Ma vidi gli occhi, che erano venati di pagliuzze carminie, e riflettevano la luce delle lampade in modo acquoso, con le dense pupille che si stavano socchiudendo per la differenza di illuminazione tra la sua stanza e il corridoio. Erano occhi arrossati, con un grosso fardello che li abbassava e li rendeva lucidi, specchio del cuore più di qualsiasi altro organo. Mi guardava smarrita, non riconoscendomi, e pensando forse che fossi un malintenzionato, e che volessi chissà che cosa. I nostri sguardi si incrociarono per lunghi momenti, e finalmente avevo dato un viso a uno degli interlocutori che inquietavano il mio animo. Ma era un viso molto diverso da quello che mi sarei aspettato, e che la mia iracondia aveva dipinto.
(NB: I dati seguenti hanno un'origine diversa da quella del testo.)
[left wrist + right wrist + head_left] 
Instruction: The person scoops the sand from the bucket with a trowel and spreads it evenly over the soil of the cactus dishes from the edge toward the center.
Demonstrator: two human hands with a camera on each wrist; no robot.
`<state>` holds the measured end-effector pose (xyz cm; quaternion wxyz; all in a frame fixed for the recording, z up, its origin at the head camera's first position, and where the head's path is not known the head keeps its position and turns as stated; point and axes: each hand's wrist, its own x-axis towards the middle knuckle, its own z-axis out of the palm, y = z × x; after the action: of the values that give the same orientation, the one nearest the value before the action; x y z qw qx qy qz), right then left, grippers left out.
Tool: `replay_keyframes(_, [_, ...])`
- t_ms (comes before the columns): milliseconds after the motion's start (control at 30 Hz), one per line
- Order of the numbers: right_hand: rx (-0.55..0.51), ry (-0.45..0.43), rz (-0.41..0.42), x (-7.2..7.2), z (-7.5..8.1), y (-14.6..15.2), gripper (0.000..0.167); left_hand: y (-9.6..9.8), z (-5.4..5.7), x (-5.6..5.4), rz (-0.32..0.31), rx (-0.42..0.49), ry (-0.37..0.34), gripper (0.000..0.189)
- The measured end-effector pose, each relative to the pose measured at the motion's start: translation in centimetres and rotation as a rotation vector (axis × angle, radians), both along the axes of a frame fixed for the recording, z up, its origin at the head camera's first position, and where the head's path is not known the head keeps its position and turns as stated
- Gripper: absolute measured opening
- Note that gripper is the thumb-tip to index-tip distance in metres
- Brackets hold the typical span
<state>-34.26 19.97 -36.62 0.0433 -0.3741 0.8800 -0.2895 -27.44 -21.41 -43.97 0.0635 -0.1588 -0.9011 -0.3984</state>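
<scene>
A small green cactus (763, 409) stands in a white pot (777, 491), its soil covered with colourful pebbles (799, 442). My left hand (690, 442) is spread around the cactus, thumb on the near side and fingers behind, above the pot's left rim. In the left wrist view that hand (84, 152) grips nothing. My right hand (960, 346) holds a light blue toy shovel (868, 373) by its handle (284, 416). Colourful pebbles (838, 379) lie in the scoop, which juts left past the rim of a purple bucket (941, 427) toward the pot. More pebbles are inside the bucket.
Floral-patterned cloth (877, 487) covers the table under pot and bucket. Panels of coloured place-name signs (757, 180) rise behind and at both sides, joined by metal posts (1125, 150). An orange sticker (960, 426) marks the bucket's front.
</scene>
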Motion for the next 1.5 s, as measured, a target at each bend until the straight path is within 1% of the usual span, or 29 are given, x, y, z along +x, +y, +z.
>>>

- Chi sei? - chiese con una voce ora fin troppo flebile, che si perdeva nell’infinito spazio che ci separava come esseri; ora, in quel momento di contatto così irreale.
Ero in uno stato di profondo disagio, e avevo perso la mia sordida rabbia, come quando un’improvvisa emozione muta repentinamente il nostro stato, e ci getta con incurante potenza nella più turpe disperazione, o nella più gioiosa letizia.
Impiegai ancora alcuni istanti, prima di raccogliere le idee, prima di parlare, prima di costruire un ponte dai fragili basamenti fra me e lei, un ponte che avrebbe per un attimo avvicinato, anche se solo nella parola, due vite.
- Mi scusi, ho sbagliato porta, - dissi, e vedevo i suoi occhi dalle pagliuzze rossastre stringersi come se volesse mettermi a fuoco nella mente.
Lei non disse nulla, non fece nulla, e io, che continuavo a guardarla come tramortito da un evento che non potevo padroneggiare, che sfuggiva alla mia portata, mi scostai, dolorosamente, lentamente, mentre lei richiudeva con pari lentezza la porta, forse anche lei perplessa, come me, per quel momento impagabile in cui esci da te stesso, per affrontare il nuovo; un altro mondo, un’altro luogo, un’altra esistenza.
Tornai indietro, percorrendo una strada che mi avrebbe portato di nuovo con me stesso. Ma ora il rumore non mi preoccupava, anche se non ci eravamo scambiati che poche parole, e nessuna che riguardasse il mio problema.
Il mio problema esisteva. Anche il suo esisteva. E anche quello del suo compagno. Non sapevo niente di lei, niente di lui, e di me loro non conoscevano nulla. Ma per un attimo i due mondi si erano uniti, le due diverse motivazioni si erano toccate.
Le esigenze umane. Ci servono, ma a volte ci rendono ciechi.
Io ero solo nella mia stanza, ora, ma ricordavo il ponte, e anche l’oceano, laggiù, in fondo, sopra il quale il ponte si ergeva.